Task directions
Would you copy each line of the records that includes the word "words"?

(Dataset entries)
——
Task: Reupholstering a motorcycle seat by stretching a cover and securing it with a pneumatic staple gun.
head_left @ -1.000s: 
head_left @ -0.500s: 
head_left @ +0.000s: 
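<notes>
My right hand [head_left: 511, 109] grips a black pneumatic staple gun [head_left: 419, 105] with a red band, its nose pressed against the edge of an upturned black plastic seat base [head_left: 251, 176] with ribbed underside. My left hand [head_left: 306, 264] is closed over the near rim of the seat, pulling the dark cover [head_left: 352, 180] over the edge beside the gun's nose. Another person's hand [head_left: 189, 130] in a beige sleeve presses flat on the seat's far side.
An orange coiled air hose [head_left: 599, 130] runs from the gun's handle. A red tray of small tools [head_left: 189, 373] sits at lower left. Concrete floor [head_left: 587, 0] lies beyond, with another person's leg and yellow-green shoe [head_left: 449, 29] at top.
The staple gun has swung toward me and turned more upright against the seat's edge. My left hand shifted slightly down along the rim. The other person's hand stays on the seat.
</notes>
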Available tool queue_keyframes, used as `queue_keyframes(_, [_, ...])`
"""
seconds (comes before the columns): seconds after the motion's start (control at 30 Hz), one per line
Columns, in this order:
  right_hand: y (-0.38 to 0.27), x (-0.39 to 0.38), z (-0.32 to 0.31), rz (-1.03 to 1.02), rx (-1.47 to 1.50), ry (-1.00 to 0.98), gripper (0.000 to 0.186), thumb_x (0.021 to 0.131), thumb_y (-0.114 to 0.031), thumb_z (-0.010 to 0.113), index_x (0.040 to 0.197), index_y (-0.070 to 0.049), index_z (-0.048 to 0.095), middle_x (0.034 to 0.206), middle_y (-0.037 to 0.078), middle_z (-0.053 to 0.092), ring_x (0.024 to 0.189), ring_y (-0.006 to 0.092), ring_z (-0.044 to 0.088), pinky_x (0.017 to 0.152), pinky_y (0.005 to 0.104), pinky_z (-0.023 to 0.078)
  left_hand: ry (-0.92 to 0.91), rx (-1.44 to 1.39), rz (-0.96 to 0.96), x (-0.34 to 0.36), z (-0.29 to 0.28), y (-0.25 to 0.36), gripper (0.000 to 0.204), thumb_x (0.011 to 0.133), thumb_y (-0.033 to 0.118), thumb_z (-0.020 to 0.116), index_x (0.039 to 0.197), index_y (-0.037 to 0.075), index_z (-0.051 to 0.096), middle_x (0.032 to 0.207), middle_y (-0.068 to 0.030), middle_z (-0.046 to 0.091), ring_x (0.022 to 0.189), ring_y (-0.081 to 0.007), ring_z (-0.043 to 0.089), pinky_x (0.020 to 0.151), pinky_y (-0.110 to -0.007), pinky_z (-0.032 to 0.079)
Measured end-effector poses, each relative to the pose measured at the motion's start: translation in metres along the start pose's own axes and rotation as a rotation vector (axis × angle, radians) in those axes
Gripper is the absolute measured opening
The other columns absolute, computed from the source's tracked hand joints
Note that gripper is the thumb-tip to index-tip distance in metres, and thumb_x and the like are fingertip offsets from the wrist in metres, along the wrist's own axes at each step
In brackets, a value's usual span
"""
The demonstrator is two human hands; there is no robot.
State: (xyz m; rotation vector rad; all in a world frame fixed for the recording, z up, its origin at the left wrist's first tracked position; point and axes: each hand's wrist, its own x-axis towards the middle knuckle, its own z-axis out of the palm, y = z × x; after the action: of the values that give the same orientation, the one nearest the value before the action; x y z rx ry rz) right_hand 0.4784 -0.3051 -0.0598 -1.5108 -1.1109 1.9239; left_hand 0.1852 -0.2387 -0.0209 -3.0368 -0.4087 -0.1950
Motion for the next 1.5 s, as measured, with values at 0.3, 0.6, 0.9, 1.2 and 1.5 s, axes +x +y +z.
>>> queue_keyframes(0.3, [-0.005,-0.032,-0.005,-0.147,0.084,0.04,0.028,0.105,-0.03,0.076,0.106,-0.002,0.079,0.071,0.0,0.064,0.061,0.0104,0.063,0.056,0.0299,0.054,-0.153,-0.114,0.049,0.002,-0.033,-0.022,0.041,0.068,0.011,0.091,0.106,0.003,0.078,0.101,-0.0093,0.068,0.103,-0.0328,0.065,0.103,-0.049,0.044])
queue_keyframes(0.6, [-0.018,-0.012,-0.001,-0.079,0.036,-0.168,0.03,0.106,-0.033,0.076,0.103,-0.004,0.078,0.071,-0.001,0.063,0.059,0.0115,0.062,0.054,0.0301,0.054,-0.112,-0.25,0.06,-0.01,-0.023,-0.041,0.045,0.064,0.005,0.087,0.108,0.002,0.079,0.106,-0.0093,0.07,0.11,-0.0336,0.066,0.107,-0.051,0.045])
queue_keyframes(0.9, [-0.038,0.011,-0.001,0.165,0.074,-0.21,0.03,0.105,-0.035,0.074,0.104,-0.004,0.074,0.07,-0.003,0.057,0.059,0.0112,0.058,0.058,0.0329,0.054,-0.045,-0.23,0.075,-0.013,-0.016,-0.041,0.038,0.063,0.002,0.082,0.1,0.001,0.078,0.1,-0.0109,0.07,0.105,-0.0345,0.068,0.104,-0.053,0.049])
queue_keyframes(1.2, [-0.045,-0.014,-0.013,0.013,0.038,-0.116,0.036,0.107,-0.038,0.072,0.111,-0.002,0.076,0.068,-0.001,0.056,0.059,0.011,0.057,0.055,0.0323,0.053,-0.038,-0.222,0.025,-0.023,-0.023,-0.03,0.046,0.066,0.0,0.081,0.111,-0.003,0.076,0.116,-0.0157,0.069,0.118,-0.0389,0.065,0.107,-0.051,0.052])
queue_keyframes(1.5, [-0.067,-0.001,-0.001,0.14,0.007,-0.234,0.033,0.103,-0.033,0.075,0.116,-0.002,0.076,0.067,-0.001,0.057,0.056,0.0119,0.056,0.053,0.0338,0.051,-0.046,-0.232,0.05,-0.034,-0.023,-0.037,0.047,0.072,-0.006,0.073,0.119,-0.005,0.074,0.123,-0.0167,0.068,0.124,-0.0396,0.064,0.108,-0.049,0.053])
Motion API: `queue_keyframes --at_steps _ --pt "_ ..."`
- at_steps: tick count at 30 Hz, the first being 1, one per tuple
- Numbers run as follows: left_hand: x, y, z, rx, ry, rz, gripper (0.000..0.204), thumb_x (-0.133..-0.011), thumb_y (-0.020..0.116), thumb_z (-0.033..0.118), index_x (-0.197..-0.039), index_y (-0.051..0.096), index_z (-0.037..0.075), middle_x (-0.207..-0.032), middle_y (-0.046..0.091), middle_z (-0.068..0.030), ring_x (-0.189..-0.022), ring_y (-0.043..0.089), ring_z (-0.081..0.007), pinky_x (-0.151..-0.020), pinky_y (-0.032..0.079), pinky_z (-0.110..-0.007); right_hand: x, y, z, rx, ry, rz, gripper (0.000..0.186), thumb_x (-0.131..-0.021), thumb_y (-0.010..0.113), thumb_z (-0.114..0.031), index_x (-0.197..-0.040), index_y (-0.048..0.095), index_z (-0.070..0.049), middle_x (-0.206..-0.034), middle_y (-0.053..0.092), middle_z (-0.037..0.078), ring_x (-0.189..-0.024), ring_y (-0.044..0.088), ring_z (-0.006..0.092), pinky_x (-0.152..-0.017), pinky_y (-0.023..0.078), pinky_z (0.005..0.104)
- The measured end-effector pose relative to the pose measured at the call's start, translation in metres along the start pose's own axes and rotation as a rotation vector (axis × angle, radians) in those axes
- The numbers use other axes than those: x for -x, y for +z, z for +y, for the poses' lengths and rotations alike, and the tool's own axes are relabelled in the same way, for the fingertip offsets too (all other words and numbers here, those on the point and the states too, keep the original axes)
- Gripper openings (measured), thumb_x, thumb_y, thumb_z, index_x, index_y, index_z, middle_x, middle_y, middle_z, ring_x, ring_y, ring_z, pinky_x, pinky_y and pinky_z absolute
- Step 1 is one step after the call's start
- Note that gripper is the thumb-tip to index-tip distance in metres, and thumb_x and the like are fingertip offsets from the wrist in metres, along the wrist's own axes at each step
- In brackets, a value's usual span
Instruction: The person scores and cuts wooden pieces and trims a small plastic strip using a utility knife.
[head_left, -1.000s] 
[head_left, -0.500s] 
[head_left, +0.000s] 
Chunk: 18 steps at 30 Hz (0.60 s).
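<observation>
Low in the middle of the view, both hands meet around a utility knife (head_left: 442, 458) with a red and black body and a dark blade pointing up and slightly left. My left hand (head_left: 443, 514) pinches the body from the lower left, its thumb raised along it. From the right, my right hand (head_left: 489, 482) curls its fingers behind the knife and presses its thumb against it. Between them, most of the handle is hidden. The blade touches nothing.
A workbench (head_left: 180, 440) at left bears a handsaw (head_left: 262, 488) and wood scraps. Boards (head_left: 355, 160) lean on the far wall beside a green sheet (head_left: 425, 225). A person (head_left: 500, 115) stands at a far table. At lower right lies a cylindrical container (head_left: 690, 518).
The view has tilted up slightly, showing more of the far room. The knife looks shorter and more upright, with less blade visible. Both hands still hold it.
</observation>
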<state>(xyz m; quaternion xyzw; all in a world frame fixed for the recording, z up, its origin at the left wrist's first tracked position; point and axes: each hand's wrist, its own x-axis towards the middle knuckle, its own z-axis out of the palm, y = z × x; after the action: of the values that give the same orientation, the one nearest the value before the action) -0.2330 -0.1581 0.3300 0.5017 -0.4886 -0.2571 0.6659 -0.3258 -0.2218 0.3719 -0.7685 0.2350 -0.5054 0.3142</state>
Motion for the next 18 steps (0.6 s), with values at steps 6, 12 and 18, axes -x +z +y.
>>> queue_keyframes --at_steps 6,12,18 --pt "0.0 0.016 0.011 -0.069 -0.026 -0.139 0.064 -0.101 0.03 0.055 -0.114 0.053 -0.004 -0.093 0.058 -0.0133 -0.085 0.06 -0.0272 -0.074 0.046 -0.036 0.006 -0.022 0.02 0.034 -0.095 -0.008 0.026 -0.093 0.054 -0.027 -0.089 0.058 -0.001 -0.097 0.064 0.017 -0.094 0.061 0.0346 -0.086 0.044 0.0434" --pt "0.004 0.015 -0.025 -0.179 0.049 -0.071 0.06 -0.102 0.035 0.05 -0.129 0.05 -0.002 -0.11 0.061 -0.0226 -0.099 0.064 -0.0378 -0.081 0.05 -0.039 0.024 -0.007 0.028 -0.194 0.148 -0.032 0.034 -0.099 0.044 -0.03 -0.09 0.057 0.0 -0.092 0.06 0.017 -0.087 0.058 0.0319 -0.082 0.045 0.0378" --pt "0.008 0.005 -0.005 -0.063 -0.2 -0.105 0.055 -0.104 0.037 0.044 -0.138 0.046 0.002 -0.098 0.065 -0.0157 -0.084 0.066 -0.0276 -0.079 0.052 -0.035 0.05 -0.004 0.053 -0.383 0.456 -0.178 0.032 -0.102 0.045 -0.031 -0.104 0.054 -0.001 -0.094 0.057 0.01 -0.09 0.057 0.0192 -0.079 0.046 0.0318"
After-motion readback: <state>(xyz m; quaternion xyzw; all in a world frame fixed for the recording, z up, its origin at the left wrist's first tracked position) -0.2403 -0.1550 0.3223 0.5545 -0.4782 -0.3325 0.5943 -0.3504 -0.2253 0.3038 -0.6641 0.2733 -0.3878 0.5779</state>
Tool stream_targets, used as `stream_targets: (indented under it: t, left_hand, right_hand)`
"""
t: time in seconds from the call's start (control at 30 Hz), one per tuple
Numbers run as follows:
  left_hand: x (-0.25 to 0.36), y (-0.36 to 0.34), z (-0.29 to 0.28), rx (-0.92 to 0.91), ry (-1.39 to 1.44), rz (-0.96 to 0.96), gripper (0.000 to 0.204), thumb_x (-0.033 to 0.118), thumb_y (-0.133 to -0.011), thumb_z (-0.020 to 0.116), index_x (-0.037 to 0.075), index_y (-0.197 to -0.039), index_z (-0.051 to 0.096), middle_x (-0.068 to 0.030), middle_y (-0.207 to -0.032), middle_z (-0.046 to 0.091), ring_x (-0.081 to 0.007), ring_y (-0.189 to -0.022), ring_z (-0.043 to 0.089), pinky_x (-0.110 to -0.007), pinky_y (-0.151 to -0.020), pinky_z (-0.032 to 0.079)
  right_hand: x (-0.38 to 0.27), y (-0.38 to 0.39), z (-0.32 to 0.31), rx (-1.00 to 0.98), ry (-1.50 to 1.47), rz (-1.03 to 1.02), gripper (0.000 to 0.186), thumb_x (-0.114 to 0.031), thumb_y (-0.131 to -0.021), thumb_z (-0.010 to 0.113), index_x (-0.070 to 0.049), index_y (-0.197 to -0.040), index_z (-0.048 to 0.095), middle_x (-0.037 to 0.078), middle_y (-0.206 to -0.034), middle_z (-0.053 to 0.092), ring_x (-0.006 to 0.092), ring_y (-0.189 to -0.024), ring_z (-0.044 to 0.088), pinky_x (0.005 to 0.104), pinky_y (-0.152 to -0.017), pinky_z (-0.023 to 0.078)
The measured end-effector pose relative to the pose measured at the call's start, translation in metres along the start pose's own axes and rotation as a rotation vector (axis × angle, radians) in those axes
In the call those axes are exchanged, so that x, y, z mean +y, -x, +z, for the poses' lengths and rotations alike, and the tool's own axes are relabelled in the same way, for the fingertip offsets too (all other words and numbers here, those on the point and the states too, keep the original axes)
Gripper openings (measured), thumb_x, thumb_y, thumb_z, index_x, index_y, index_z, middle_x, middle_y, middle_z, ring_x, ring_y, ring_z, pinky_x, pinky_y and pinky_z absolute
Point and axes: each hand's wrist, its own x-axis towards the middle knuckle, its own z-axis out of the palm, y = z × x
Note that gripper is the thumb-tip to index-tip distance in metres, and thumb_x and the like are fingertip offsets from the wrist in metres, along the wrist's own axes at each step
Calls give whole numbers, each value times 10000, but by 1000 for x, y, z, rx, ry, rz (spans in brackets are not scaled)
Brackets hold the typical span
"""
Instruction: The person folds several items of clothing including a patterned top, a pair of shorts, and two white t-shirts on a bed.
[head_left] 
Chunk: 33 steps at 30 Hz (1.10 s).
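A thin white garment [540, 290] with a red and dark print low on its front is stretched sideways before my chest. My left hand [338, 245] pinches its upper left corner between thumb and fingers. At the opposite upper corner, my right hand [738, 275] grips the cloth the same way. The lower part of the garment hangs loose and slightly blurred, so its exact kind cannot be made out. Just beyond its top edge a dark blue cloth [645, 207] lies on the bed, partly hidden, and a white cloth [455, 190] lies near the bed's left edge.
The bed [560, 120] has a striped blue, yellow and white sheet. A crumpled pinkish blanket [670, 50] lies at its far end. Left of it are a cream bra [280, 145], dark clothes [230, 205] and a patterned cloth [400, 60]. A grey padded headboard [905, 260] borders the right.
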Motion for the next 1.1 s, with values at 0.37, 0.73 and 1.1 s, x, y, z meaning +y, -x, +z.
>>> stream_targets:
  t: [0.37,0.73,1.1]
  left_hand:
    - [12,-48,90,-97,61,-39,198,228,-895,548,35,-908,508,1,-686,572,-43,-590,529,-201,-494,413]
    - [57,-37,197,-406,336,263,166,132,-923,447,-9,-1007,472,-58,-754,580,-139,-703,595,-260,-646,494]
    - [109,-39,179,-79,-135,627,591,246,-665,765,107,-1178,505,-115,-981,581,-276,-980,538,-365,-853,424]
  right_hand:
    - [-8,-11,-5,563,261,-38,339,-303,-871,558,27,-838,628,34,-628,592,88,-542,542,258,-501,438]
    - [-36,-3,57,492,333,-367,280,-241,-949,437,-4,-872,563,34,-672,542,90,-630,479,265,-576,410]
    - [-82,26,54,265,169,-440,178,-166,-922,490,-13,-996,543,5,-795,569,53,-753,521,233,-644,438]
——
Answer area
- The numbers use other axes than those: x for -x, y for +z, z for +y, for the poses' lengths and rotations alike, and the tool's own axes are relabelled in the same way, for the fingertip offsets too (all other words and numbers here, those on the point and the states too, keep the original axes)
In the call those axes are exchanged, so that x, y, z mean +y, -x, +z, for the poses' lengths and rotations alike, and the tool's own axes are relabelled in the same way, for the fingertip offsets too (all other words and numbers here, those on the point and the states too, keep the original axes)

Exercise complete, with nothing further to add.